How does the women’s question shape up as far as the Upper Ten Thousand are concerned? The woman of the Upper Ten Thousand, thanks to her property, may freely develop her individuality and live as she pleases. In her role as wife, however, she is still dependent upon her husband. The guardianship of the weaker sex has survived in the family law which still states: And he shall be your master. And how is the family of the Upper Ten Thousand constituted in which the wife is legally subjugated by the husband? At its very founding, such a family lacks the moral prerequisites. Not individuality but money decides the matrimony. Its motto is: What capital joins, sentimental morality must not part. (Bravo!) Thus in this marriage, two prostitutions are taken for one virtue. The eventual family life develops accordingly. Wherever a woman is no longer forced to fulfill her duties, she devolves her duties as spouse, mother and housewife upon paid servants. If the women of these circles have the desire to give their lives a serious purpose, they must, first of all, raise the demand to dispose of their property in an independent and free manner. This demand, therefore, represents the core of the demands raised by the women’s movement of the Upper Ten Thousand. These women, in their fight for the realization of their demand vis-a-vis the masculine world of their class, fight exactly the same battle that the bourgeoisie fought against all of the privileged estates; i.e., a battle to remove all social differences based upon the possession of property.
As far as the proletarian woman is concerned, it is capitalism’s need to exploit and to search incessantly for a cheap labor force that has created the women’s question. It is for this reason, too, that the proletarian woman has become enmeshed in the mechanism of the economic life of our period and has been driven into the workshop and to the machines. She went out into the economic life in order to aid her husband in making a living, but the capitalist mode of production transformed her into on unfair competitor. She wanted to bring prosperity to her family, but instead misery descended upon it. The proletarian woman obtained her own employment because she wanted to create a more sunny and pleasant life for her children, but instead she became almost entirely separated from them. She became an equal of the man as a worker; the machine rendered muscular force superfluous and everywhere women’s work showed the same results in production as men’s work. And since women constitute a cheap labor force and above all a submissive one that only in the rarest of cases dares to kick against the thorns of capitalist exploitation, the capitalists multiply the possibilities of women’s work in industry.

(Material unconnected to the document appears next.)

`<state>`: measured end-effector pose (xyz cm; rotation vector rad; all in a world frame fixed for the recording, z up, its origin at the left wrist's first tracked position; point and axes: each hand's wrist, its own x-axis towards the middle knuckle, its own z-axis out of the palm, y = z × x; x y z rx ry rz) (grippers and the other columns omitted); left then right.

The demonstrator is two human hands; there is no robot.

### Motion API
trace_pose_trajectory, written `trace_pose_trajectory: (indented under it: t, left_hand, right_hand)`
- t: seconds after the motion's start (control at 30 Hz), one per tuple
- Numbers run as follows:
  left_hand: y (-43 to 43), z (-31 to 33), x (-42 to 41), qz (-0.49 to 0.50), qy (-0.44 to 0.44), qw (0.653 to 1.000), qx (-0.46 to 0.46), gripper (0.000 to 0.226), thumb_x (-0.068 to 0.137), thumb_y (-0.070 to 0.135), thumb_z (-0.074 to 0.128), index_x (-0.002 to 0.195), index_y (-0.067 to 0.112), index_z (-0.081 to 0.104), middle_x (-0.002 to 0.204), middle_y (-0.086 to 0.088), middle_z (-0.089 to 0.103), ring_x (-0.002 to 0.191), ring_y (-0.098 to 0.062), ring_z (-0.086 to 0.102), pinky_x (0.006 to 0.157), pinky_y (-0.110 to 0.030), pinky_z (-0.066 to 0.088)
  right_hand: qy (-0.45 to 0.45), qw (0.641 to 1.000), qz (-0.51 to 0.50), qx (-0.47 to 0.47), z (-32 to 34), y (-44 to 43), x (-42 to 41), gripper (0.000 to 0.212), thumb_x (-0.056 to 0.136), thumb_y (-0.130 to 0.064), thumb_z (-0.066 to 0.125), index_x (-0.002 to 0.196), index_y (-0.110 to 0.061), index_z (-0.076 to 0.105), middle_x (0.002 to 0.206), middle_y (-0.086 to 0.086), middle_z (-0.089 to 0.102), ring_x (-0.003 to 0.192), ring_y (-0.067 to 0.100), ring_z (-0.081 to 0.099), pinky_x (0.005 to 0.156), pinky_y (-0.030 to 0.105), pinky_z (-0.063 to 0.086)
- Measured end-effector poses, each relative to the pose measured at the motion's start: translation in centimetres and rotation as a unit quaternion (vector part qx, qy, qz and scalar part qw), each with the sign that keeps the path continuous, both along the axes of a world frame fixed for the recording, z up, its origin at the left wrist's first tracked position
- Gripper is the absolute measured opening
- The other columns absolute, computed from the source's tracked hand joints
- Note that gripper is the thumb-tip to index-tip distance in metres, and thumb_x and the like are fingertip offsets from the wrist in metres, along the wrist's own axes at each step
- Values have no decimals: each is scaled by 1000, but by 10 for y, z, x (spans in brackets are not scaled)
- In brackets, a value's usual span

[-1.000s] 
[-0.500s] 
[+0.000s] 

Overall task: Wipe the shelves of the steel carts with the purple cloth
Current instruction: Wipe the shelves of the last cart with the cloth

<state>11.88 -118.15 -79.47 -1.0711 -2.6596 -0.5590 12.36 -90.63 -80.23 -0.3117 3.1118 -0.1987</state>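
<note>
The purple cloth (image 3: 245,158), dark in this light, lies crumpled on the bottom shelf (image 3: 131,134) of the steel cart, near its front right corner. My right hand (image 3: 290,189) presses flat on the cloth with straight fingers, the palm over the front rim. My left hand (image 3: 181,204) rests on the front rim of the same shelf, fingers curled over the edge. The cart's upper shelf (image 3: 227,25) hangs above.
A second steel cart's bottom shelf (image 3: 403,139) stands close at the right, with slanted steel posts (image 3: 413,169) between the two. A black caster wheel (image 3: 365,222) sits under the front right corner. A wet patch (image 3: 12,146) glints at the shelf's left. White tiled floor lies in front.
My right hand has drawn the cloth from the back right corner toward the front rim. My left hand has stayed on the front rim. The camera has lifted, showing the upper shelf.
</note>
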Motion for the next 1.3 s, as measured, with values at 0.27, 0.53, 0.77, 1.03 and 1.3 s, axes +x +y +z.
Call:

Speech at the Party Congress of the Social Democratic Party of Germany, Gotha, October 16th, 1896.
For Clara Zetkin, the struggle for women's rights and the struggle for socialism, for worker's power, were equal and inseparable, neither could occur without the other also fully taking place.
She wrote in Gleichheit in 1893: "… the labour movement will surely commit suicide if, in the efforts to enroll the broad masses of the proletariat, it does not pay the same amount of attention to female workers as it does to male workers."
Her contributions on both fronts were of considerable dimension. She was one of only eight women out of the 400 delegates, from the Socialist parties of 19 countries, at the 1878 founding conference of the Second International. She was also only 21 years old.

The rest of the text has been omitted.